Interactive Services
Partnerships and Alliances

The Future Of Facilities

by David Fox

As production companies turn to low-cost in-house editing systems, where will facilities houses turn to next to stay in business?

Where Next For Facilities?

Technology always advances faster in facilities than in broadcasters, because of competition which drives them to re-equip every two to three years (on average). But, despite the heavy investment, most facilities manage to make money, because they provide services producers couldn't afford to own themselves. However, the coming generation of low-cost, high-quality equipment could make facilities less essential to production companies, according to Dave Pollard, technical director at London-based Telecine [since this piece was written he has moved on to Squash - see article Facilities Trickle Into Stream].

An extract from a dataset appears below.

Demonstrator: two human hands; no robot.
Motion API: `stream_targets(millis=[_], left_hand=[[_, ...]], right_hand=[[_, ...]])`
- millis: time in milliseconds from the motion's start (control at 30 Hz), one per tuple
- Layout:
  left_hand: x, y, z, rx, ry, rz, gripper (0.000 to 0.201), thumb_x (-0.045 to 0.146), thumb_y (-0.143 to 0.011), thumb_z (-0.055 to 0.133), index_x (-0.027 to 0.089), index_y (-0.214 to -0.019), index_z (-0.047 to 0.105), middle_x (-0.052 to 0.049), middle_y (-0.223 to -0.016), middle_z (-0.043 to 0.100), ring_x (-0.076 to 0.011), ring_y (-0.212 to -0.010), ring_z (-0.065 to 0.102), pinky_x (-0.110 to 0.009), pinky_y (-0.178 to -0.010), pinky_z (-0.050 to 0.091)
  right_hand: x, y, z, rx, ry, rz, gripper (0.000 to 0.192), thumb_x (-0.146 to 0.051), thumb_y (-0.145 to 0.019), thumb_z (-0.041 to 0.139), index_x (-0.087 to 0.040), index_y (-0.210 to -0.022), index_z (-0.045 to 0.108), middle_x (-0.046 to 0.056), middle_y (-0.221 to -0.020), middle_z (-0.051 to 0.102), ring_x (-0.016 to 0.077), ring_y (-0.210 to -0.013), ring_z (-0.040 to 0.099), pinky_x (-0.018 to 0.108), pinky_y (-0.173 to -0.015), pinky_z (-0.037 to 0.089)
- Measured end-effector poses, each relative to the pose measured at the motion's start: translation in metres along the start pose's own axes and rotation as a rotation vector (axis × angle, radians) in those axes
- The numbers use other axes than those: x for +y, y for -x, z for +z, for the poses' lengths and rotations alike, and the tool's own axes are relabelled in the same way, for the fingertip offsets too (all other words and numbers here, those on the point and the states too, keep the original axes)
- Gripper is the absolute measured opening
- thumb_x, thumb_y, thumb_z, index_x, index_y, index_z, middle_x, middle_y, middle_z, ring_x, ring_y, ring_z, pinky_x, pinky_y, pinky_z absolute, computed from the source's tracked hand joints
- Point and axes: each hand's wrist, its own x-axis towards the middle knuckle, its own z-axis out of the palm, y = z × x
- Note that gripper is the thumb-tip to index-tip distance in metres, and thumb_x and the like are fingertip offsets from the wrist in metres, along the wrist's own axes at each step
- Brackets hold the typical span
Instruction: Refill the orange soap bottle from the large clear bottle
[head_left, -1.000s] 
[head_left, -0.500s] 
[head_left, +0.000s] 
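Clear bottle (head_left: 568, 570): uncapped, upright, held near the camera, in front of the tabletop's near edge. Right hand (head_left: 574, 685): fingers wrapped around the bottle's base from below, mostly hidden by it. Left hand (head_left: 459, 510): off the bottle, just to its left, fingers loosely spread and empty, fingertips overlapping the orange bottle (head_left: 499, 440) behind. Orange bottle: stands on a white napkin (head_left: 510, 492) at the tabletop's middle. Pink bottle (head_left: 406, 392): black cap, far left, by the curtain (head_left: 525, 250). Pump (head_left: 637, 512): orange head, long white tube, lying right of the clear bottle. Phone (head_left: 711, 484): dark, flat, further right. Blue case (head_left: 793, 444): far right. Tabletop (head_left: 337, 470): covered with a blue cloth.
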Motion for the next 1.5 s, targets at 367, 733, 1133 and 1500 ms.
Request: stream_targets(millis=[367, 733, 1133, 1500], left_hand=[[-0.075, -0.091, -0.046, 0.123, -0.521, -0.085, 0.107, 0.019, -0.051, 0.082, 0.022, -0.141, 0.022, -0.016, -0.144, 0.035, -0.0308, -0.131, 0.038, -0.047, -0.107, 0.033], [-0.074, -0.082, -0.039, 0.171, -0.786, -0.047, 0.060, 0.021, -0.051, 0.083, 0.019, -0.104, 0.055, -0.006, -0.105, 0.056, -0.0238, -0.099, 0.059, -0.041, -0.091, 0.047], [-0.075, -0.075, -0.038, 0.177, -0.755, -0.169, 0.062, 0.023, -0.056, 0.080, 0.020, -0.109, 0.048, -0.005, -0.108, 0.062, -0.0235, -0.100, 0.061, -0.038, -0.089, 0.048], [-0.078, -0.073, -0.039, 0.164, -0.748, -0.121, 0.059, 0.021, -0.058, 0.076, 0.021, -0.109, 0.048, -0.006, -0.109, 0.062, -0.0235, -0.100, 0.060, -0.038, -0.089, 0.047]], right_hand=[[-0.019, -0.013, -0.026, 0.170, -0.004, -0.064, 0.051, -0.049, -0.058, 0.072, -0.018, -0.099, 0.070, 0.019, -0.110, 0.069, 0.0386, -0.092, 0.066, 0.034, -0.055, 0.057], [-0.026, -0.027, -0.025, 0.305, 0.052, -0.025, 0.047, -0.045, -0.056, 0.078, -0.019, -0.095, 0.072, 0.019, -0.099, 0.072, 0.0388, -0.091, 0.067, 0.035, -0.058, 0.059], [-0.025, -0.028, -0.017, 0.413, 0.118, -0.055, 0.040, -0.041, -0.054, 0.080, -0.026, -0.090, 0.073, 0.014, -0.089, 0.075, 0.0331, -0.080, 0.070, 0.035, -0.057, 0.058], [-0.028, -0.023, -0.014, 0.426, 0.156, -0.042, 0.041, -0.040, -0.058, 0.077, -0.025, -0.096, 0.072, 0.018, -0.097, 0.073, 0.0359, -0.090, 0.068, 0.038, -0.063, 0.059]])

Pollard already has a fully functional recording studio and non-linear editor in his home which cost less than £5,000 including a DV camcorder. With this sort of threat hanging over them, how can facilities survive? "By not changing, as much as by changing," he says.

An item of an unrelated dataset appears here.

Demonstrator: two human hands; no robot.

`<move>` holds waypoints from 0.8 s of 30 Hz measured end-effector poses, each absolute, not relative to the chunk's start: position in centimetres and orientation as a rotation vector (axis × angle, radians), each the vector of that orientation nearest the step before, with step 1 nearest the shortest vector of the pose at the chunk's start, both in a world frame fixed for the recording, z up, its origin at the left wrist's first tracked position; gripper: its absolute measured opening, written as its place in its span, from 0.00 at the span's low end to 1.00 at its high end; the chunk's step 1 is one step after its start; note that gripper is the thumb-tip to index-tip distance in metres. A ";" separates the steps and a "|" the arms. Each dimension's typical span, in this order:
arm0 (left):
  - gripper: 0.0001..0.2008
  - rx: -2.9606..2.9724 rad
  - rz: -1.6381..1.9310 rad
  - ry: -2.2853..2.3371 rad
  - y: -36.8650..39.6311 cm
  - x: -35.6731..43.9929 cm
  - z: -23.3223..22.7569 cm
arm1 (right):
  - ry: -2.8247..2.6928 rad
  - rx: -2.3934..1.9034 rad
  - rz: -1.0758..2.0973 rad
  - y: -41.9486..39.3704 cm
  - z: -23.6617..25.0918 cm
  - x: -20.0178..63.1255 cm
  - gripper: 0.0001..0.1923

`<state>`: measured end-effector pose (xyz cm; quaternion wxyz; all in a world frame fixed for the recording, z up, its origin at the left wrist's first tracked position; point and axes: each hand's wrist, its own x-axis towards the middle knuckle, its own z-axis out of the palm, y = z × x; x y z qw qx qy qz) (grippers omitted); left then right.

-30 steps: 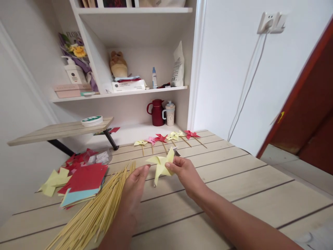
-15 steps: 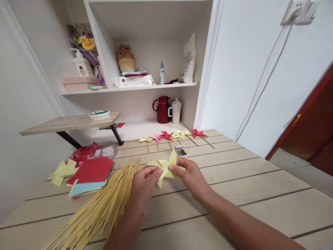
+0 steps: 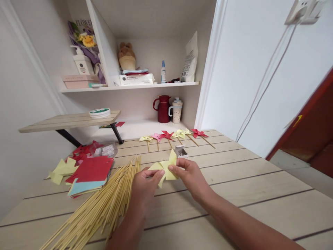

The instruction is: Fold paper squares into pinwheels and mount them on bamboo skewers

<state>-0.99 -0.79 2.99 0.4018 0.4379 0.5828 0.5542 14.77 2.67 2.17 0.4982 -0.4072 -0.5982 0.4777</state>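
While both hands meet just above the table (image 3: 234, 180), they share one yellow paper pinwheel (image 3: 165, 167). Left hand (image 3: 144, 185) comes up from below, thumb & fingertips narrowed onto the pinwheel's left-centre fold. Right hand (image 3: 191, 177) comes in from the right, thumb & forefinger pinched on the centre/right blade; other fingers curled. Pinwheel sits between the 2 hands, blades spread, one tip pointing up, one down; whether it touches the wood, can't tell.

Just left of the left hand: big fan of bamboo skewers (image 3: 104, 205) lying on the table, tips near the pinwheel. Further left: stack of paper squares (image 3: 90, 172), red on top, blue under, w/ yellow cut pieces (image 3: 62, 168) beside it. Just behind the right hand: small open box (image 3: 180, 151). Near the table's far edge: row of finished pinwheels (image 3: 173, 135) on sticks, yellow, pink & red. On the shelf behind: red jug (image 3: 163, 109) & mug (image 3: 177, 111), side by side.
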 end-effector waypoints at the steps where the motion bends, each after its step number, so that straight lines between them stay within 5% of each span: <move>1: 0.16 1.110 1.394 1.451 -0.8 -1.0 2.9 | -1.451 -0.992 1.137 2.7 2.2 14.8 0.14; 24: 0.15 1.009 1.403 1.368 -1.8 -0.6 3.8 | -1.484 -1.047 1.042 2.3 3.2 14.9 0.11</move>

Facilities will still be necessary to provide services producers can't do or attend to themselves. However, those services may change. He believes that production companies which install small, low-cost computer systems in-house, will probably have to turn to facilities for network storage on large computers. Also, while current standard definition systems will become a great deal cheaper, most producers will need to turn to facilities for High Definition work, as they will be the only places with enough bandwidth to cope with the increased data requirements. "As soon as everything gets easy, someone moves the goal posts," says Pollard. "As producers can do DV for £5,000, high-end production will move to HD. So, all of the things we've taken for granted as cheap will become expensive again."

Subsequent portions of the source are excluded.